# best synthetic saddle??



## Wallaby (Jul 13, 2008)

Western? 

I adore Bighorn synthetic saddles. I have two actually. One is my kid's saddle for the kids I teach lessons to and the other is for me.
I find them to be super comfy and secure. They also fit my horse well.

I don't know anything about King Series synthetics so I can't really be helpful there, sorry!


----------



## farley (May 23, 2010)

yes western and thanks well look at some of those


----------



## equiniphile (Aug 16, 2009)

I'm not a big fan of the King series. I love my Wintec Western All-Rounder.


----------



## farley (May 23, 2010)

I too like the Wintec =)


----------



## farley (May 23, 2010)

I should also add the horse is a small morgan with wide short withers


----------



## SouthernTrails (Dec 19, 2008)

.

I kind of like these Cordura Saddles, Lightweight Saddles, Synthetic Saddles

Bighorn are my 2nd favorite




.


----------



## Tayz (Jan 24, 2009)

I bought a Status stock yesterday.
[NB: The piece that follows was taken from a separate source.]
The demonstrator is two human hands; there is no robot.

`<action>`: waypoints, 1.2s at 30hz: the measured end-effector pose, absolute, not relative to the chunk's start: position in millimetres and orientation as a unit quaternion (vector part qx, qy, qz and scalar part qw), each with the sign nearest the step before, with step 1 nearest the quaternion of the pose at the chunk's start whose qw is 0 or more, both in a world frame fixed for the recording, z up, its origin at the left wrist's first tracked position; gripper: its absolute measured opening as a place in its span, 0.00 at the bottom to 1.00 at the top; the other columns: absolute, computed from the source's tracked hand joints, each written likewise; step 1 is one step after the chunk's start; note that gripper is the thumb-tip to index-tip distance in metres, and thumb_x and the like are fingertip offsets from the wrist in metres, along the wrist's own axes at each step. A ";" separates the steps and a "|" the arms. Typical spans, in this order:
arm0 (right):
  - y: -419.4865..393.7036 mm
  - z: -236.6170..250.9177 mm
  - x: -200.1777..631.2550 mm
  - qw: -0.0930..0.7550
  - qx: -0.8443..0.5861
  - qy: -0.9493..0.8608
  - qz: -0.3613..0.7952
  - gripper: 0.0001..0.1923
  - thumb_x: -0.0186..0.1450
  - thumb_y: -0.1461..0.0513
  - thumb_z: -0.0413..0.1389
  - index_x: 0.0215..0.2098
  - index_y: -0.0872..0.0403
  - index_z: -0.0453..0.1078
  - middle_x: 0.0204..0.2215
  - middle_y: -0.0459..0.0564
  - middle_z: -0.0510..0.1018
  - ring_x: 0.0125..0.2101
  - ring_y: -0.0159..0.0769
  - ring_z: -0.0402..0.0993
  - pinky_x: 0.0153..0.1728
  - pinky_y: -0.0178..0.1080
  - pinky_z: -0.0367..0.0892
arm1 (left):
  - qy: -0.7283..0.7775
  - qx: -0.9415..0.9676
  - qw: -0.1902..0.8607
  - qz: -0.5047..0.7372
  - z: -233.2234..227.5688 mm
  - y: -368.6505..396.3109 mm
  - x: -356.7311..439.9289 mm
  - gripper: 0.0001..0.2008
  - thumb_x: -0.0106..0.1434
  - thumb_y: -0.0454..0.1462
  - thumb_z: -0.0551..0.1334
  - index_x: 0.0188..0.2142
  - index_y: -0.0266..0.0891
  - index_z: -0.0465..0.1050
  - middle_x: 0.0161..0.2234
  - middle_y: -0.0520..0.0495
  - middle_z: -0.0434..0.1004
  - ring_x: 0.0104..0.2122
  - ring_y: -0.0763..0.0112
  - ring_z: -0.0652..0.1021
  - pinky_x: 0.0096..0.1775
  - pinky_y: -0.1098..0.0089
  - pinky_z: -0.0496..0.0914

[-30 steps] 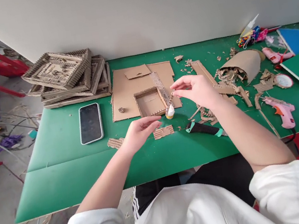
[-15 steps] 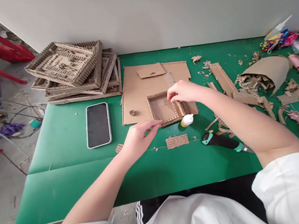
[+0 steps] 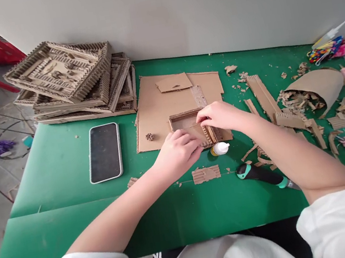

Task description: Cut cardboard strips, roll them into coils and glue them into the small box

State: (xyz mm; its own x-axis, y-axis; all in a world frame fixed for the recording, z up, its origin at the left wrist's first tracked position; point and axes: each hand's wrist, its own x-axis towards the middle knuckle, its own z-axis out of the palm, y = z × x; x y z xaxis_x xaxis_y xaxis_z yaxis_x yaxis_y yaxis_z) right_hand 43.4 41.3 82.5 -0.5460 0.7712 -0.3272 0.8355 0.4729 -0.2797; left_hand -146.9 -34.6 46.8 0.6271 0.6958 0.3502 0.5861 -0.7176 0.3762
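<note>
L hand & R hand both pinched on small cardboard tray, glue bottle just beside, on green counter.

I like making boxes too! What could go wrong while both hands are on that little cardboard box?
The small glue bottle lies on its side right beside the cardboard box; the right hand might knock it away. The utility knife lies under the right forearm, so a dropped arm could catch it. Pressing hard might bend the thin box walls.
</note>
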 end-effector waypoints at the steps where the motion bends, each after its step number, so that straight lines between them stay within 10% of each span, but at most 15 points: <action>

Fits my tb very well and fit me just as good ^^


----------



## MangoRoX87 (Oct 19, 2009)

My very first saddle was an Abetta, I really like it as a play around saddle or trail saddle


----------



## 2BigReds (Oct 7, 2011)

Mine too, Mango! A black, square skirt Abetta all around saddle but I used it mainly for barrels. I will say that I ride MUCH better in a leather saddle for things like reining and WP, but for trail, barrels and hacking it's great.


----------



## Saddlebag (Jan 17, 2011)

Run away fast from the King Series.


----------



## kevinshorses (Aug 15, 2009)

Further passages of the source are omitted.